- [Assignment]
Would you retype every line below without changing anything?

------ Data extracts

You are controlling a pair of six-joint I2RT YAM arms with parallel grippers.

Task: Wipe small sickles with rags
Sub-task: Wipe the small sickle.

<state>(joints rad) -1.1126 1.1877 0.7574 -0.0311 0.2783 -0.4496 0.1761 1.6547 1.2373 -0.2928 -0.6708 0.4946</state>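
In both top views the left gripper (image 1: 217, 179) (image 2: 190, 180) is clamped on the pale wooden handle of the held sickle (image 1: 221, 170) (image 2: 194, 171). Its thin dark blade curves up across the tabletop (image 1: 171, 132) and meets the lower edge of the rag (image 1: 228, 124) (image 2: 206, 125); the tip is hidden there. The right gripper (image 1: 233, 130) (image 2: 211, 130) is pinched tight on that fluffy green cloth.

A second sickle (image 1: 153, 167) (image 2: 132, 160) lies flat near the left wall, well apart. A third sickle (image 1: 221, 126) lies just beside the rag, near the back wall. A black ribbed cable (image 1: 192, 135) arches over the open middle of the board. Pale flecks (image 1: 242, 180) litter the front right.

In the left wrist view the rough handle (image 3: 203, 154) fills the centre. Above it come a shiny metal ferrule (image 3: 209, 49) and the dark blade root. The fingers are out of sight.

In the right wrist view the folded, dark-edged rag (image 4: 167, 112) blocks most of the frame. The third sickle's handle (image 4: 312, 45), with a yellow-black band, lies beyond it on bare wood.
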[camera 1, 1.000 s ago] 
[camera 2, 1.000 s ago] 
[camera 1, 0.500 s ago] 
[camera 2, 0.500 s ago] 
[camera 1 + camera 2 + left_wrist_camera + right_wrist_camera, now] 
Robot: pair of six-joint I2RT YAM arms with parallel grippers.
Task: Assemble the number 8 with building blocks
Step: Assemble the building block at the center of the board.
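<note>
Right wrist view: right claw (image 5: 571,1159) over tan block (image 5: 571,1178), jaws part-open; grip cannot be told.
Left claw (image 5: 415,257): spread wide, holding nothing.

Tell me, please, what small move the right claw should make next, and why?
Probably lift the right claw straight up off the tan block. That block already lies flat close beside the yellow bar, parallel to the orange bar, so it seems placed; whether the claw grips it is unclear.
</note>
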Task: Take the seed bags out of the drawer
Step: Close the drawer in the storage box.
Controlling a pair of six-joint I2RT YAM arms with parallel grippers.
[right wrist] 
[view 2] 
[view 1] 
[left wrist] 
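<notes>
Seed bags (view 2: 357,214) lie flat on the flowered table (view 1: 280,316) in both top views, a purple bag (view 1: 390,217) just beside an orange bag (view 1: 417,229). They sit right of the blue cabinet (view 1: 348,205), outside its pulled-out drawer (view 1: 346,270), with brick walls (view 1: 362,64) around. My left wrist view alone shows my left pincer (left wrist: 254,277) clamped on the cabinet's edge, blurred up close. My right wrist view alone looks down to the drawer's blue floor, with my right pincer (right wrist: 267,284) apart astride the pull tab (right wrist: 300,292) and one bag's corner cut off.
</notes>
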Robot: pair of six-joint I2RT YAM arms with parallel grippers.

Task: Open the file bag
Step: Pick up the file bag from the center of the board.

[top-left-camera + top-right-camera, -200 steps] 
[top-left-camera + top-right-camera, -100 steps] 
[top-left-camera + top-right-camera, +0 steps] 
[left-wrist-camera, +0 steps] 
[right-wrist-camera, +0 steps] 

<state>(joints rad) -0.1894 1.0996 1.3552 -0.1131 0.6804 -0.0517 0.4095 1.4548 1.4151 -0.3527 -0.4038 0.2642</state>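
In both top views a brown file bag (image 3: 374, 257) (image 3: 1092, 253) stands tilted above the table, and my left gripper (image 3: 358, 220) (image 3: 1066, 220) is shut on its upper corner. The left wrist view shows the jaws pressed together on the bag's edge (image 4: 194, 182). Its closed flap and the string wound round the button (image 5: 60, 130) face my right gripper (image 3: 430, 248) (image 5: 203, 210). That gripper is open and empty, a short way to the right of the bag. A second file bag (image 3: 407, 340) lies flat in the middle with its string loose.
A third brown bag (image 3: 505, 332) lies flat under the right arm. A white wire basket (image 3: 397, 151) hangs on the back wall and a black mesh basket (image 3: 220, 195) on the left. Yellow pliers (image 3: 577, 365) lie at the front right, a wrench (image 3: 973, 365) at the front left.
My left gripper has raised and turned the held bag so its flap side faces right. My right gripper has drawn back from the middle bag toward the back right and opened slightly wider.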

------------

- [Output of the exercise]
You are controlling a pair of six-joint I2RT YAM arms with parallel grippers.

Task: Wipe small sickles with rags
Sub-task: Wipe the small sickle.

<state>(joints rad) -1.1126 1.1877 0.7574 -0.0311 0.2783 -0.4496 0.1761 1.6547 1.2373 -0.2928 -0.6708 0.4946</state>
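In both top views the left gripper (image 1: 217, 179) (image 2: 190, 180) is clamped on the pale wooden handle of the held sickle (image 1: 221, 170) (image 2: 194, 171). Its thin dark blade curves up across the tabletop (image 1: 171, 132) and meets the lower edge of the rag (image 1: 228, 124) (image 2: 206, 125); the tip is hidden there. The right gripper (image 1: 233, 130) (image 2: 211, 130) is pinched tight on that fluffy green cloth.

A second sickle (image 1: 153, 167) (image 2: 132, 160) lies flat near the left wall, well apart. A third sickle (image 1: 221, 126) lies just beside the rag, near the back wall. A black ribbed cable (image 1: 192, 135) arches over the open middle of the board. Pale flecks (image 1: 242, 180) litter the front right.

In the left wrist view the rough handle (image 3: 203, 154) fills the centre. Above it come a shiny metal ferrule (image 3: 209, 49) and the dark blade root. The fingers are out of sight.

In the right wrist view the folded, dark-edged rag (image 4: 167, 112) blocks most of the frame. The third sickle's handle (image 4: 312, 45), with a yellow-black band, lies beyond it on bare wood.
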[camera 1, 1.000 s ago] 
[camera 2, 1.000 s ago] 
[camera 1, 0.500 s ago] 
[camera 2, 0.500 s ago] 
[camera 1 + camera 2 + left_wrist_camera + right_wrist_camera, now] 
Robot: pair of six-joint I2RT YAM arms with parallel grippers.
Task: Assemble the number 8 with building blocks
Step: Assemble the building block at the center of the board.
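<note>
Right wrist view: right claw (image 5: 571,1159) over tan block (image 5: 571,1178), jaws part-open; grip cannot be told.
Left claw (image 5: 415,257): spread wide, holding nothing.

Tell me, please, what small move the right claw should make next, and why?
Probably lift the right claw straight up off the tan block. That block already lies flat close beside the yellow bar, parallel to the orange bar, so it seems placed; whether the claw grips it is unclear.
</note>
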Task: Take the seed bags out of the drawer
Step: Close the drawer in the storage box.
Controlling a pair of six-joint I2RT YAM arms with parallel grippers.
[right wrist] 
[view 2] 
[view 1] 
[left wrist] 
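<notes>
Seed bags (view 2: 357,214) lie flat on the flowered table (view 1: 280,316) in both top views, a purple bag (view 1: 390,217) just beside an orange bag (view 1: 417,229). They sit right of the blue cabinet (view 1: 348,205), outside its pulled-out drawer (view 1: 346,270), with brick walls (view 1: 362,64) around. My left wrist view alone shows my left pincer (left wrist: 254,277) clamped on the cabinet's edge, blurred up close. My right wrist view alone looks down to the drawer's blue floor, with my right pincer (right wrist: 267,284) apart astride the pull tab (right wrist: 300,292) and one bag's corner cut off.
</notes>
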Robot: pair of six-joint I2RT YAM arms with parallel grippers.

Task: Open the file bag
Step: Pick up the file bag from the center of the board.

[top-left-camera + top-right-camera, -200 steps] 
[top-left-camera + top-right-camera, -100 steps] 
[top-left-camera + top-right-camera, +0 steps] 
[left-wrist-camera, +0 steps] 
[right-wrist-camera, +0 steps] 

<state>(joints rad) -0.1894 1.0996 1.3552 -0.1131 0.6804 -0.0517 0.4095 1.4548 1.4151 -0.3527 -0.4038 0.2642</state>
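In both top views a brown file bag (image 3: 374, 257) (image 3: 1092, 253) stands tilted above the table, and my left gripper (image 3: 358, 220) (image 3: 1066, 220) is shut on its upper corner. The left wrist view shows the jaws pressed together on the bag's edge (image 4: 194, 182). Its closed flap and the string wound round the button (image 5: 60, 130) face my right gripper (image 3: 430, 248) (image 5: 203, 210). That gripper is open and empty, a short way to the right of the bag. A second file bag (image 3: 407, 340) lies flat in the middle with its string loose.
A third brown bag (image 3: 505, 332) lies flat under the right arm. A white wire basket (image 3: 397, 151) hangs on the back wall and a black mesh basket (image 3: 220, 195) on the left. Yellow pliers (image 3: 577, 365) lie at the front right, a wrench (image 3: 973, 365) at the front left.
My left gripper has raised and turned the held bag so its flap side faces right. My right gripper has drawn back from the middle bag toward the back right and opened slightly wider.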

This concludes the exercise.